Source: Lexology
Information security is a substantial risk for the legal sector. Law firms are an attractive target to cyber criminals due to the vast wealth of personal and private information in their possession.
Cyber-attacks on UK law firms increased by a fifth between 2014 and 2016, with nearly three quarters of the country’s top 100 targeted in 2015, according to PwC’s 25th Annual Law Firms’ Survey.
Despite the increasing threat, and the potential financial and reputational damage following a breach, a survey by online legal magazine, Legal Week, found that only 35% of law firms had a response plan in place for cyber-attacks. This is compared to 52% for non-legal professions.
With the European Union’s General Data Protection Regulations (GDPR) due to come into force in May 2018, legal firms that fail to appropriately secure personal data will face severe fines in the event of a breach. The regulations could affect organisations throughout the world because they apply to any company that handles the personal data of Europeans. The GDPR defines a personal data breach as a breach of security leading to the destruction, loss, alteration, unauthorised disclosure of, or access to, personal data.
Fines imposed following a breach could be as much as 4% of a firm’s annual global turnover, or €20 million, depending on which is greater. Furthermore, should a firm be fined under GDPR they are also likely to face personal litigation from the individuals whose data is lost. The total cost of a breach could therefore be far greater than the fine, and might see senior partners being taken to court and even imprisoned should the breach show negligence.
Personal Data
To understand your legal data protection obligations, it is necessary to understand what is considered personal data. This is an area that can cause confusion. An individual’s name? That’s certainly personal information.
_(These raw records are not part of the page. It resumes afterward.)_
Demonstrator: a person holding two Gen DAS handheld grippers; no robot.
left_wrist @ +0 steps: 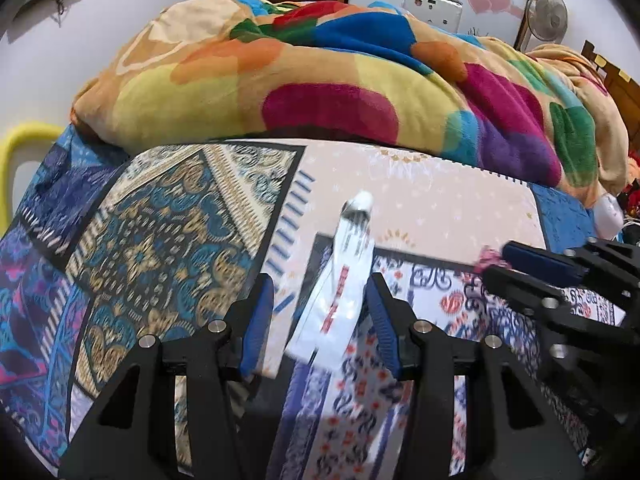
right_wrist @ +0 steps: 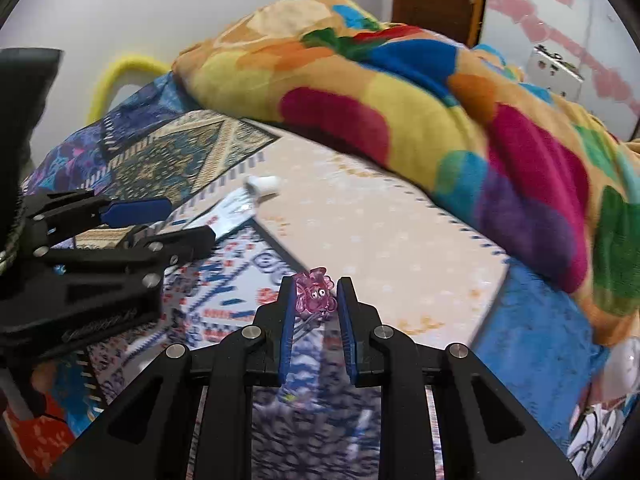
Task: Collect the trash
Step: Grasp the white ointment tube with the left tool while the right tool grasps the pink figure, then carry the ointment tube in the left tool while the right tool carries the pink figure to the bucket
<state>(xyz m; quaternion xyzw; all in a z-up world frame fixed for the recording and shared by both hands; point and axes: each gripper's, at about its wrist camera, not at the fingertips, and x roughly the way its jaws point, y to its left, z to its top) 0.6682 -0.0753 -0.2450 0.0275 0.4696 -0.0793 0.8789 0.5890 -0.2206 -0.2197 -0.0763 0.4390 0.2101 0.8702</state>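
Observation:
A flattened white tube (left_wrist: 345,276) with a white cap and red print lies on the patterned bedspread (left_wrist: 168,240). My left gripper (left_wrist: 320,292) is open with its fingers on either side of the tube's lower end, not clamped. The tube (right_wrist: 240,208) and the left gripper (right_wrist: 160,220) also show in the right wrist view. My right gripper (right_wrist: 313,296) is shut on a small pink translucent toy figure (right_wrist: 314,294) with googly eyes. That right gripper (left_wrist: 496,260) shows at the right of the left wrist view with the pink figure (left_wrist: 489,259) at its tips.
A big multicoloured fleece blanket (left_wrist: 340,80) is heaped across the back of the bed. A yellow chair back (left_wrist: 16,148) stands at the left, against the wall. A fan (left_wrist: 546,12) and a white case (left_wrist: 434,6) stand behind the bed. A white object (left_wrist: 608,210) lies at the right edge.

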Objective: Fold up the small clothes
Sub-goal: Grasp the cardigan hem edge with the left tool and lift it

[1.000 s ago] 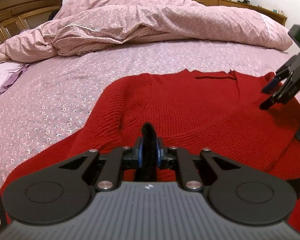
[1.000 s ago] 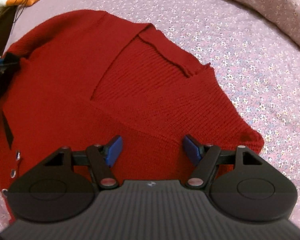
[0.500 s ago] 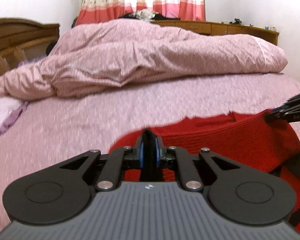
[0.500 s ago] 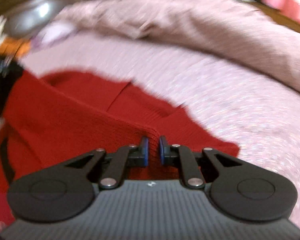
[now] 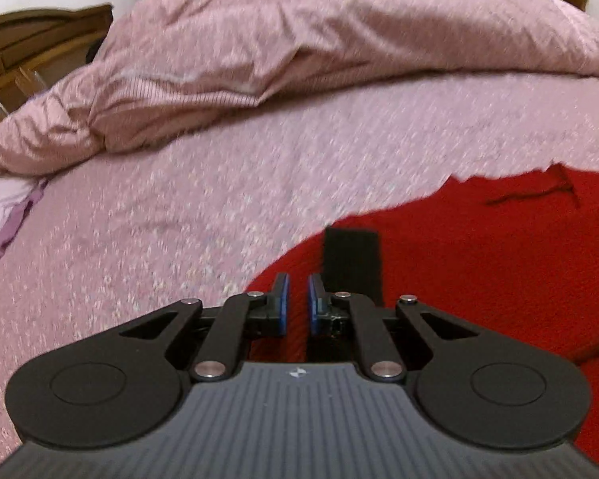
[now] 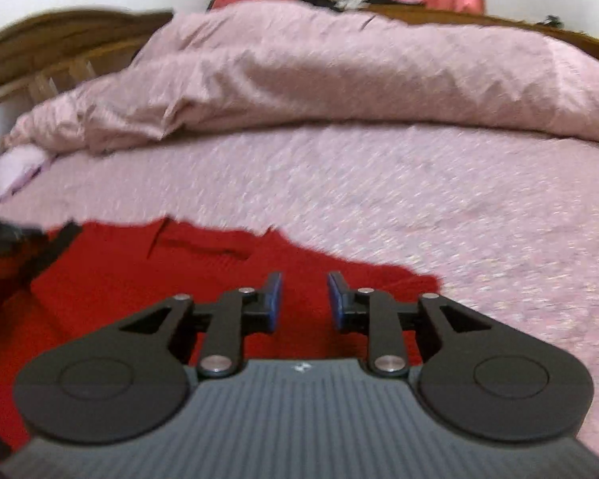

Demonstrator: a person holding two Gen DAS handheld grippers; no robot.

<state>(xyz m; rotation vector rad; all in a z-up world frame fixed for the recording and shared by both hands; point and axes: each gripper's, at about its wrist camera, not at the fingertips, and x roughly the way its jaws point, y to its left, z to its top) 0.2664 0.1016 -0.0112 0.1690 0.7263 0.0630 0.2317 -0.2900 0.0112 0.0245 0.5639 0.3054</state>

But what about an email address? Or a photograph? Or an ID number that, when combined with other information you hold, could be used to identify someone?
For years, we have understood personal data in terms of the Data Protection Act 1998: that personal data is any data, whether by itself or when combined with any other data you possess or are likely to possess, by which a living individual is identifiable.
This includes any opinions or decisions pertaining to an individual, such as notes from performance review meetings, or recruitment notes on a candidate’s suitability for a role.
Under the GDPR, the definition of personal data has been expanded and is considered “any information relating to an identified or identifiable natural person”.
This means that if any data you hold can identify an individual, either directly or indirectly, then it is considered personal data. If an individual can be identified by reference to “an identifier such as a name, an identification number, location data, an online identifier or to one or more factors specific to the physical, physiological, genetic, mental, economic, cultural or social identity of that natural person” then it is personal data.